--- REQUIRED WORK ---
For this exercise, write out the whole listing below exactly, omitting its images.

--- SOURCE MATERIAL ---
'''

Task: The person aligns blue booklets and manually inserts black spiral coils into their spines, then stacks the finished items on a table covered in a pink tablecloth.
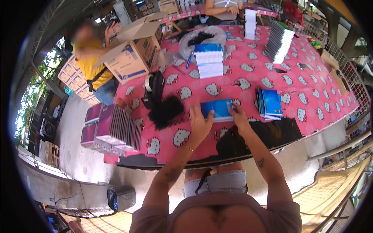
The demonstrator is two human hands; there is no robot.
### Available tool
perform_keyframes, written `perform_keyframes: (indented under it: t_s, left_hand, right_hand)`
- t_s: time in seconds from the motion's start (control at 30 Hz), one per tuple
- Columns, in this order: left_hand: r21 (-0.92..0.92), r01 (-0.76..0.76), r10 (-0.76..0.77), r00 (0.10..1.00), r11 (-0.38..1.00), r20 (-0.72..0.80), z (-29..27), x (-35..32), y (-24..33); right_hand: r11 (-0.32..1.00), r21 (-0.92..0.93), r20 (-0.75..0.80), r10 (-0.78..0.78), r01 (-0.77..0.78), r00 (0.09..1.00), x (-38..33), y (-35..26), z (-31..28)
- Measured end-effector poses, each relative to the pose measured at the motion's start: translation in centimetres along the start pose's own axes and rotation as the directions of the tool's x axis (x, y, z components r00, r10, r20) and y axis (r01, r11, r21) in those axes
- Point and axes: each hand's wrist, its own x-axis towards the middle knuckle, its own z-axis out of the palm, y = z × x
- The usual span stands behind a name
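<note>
A low stack of blue-covered notebooks (217, 108) lies on the pink table right in front of me. My left hand (201, 121) grips its left end, thumb on the near edge of the top cover. At the right end, my right hand (240, 116) holds the same stack, with fingers and thumb at the corner. A smaller pile of blue notebooks (271, 101) sits to the right, its books slightly fanned. Beyond my hands stands a taller stack of blue-topped notebooks (210, 62), white page edges facing me. To the left is a black fuzzy bundle (167, 112).
Bundles of purple notebooks (110, 130) stand at the table's left edge. Behind them are a tape roll (149, 82), an open carton (131, 60) and a person in yellow (93, 62). Tall leaning notebook stacks (279, 42) rise at the far right. Another person (224, 9) sits at the back.
</note>
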Motion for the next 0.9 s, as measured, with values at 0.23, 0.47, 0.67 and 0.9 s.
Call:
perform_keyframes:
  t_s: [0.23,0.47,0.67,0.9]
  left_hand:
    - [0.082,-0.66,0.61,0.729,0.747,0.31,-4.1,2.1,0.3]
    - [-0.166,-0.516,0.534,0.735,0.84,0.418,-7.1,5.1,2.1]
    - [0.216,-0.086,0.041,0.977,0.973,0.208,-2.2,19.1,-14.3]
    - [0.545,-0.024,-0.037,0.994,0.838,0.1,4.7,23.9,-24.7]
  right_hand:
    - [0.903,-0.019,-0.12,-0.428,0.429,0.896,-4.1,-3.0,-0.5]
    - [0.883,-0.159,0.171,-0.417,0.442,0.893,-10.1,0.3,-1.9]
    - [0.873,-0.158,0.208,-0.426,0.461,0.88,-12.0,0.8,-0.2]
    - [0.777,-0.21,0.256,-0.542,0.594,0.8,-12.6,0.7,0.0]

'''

--- RESPONSE TO THE TASK ---
Task: The person aligns blue booklets and manually inserts black spiral coils into their spines, then stacks the finished items on a table covered in a pink tablecloth.
The demonstrator is two human hands; there is no robot.
### Available tool
perform_keyframes, written `perform_keyframes: (indented under it: t_s, left_hand, right_hand)`
- t_s: time in seconds from the motion's start (control at 30 Hz), one per tuple
- Columns, in this order: left_hand: r21 (-0.92..0.92), r01 (-0.76..0.76), r10 (-0.76..0.77), r00 (0.10..1.00), r11 (-0.38..1.00), r20 (-0.72..0.80), z (-29..27), x (-35..32), y (-24..33); right_hand: r11 (-0.32..1.00), r21 (-0.92..0.93), r20 (-0.75..0.80), r10 (-0.78..0.78), r01 (-0.77..0.78), r00 (0.09..1.00), x (-38..33), y (-35..26), z (-31..28)
- Measured end-effector poses, each relative to the pose measured at the motion's start: translation in centimetres along the start pose's own axes and rotation as the directions of the tool's x axis (x, y, z components r00, r10, r20) and y axis (r01, r11, r21) in those axes
- Point and axes: each hand's wrist, its own x-axis towards the middle knuckle, its own z-axis out of the palm, y = z × x
- The usual span stands behind a name
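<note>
A low stack of blue-covered notebooks (217, 108) lies on the pink table right in front of me. My left hand (201, 121) grips its left end, thumb on the near edge of the top cover. At the right end, my right hand (240, 116) holds the same stack, with fingers and thumb at the corner. A smaller pile of blue notebooks (271, 101) sits to the right, its books slightly fanned. Beyond my hands stands a taller stack of blue-topped notebooks (210, 62), white page edges facing me. To the left is a black fuzzy bundle (167, 112).
Bundles of purple notebooks (110, 130) stand at the table's left edge. Behind them are a tape roll (149, 82), an open carton (131, 60) and a person in yellow (93, 62). Tall leaning notebook stacks (279, 42) rise at the far right. Another person (224, 9) sits at the back.
</note>
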Motion for the next 0.9 s, as measured, with values at 0.23, 0.47, 0.67 and 0.9 s.
Call:
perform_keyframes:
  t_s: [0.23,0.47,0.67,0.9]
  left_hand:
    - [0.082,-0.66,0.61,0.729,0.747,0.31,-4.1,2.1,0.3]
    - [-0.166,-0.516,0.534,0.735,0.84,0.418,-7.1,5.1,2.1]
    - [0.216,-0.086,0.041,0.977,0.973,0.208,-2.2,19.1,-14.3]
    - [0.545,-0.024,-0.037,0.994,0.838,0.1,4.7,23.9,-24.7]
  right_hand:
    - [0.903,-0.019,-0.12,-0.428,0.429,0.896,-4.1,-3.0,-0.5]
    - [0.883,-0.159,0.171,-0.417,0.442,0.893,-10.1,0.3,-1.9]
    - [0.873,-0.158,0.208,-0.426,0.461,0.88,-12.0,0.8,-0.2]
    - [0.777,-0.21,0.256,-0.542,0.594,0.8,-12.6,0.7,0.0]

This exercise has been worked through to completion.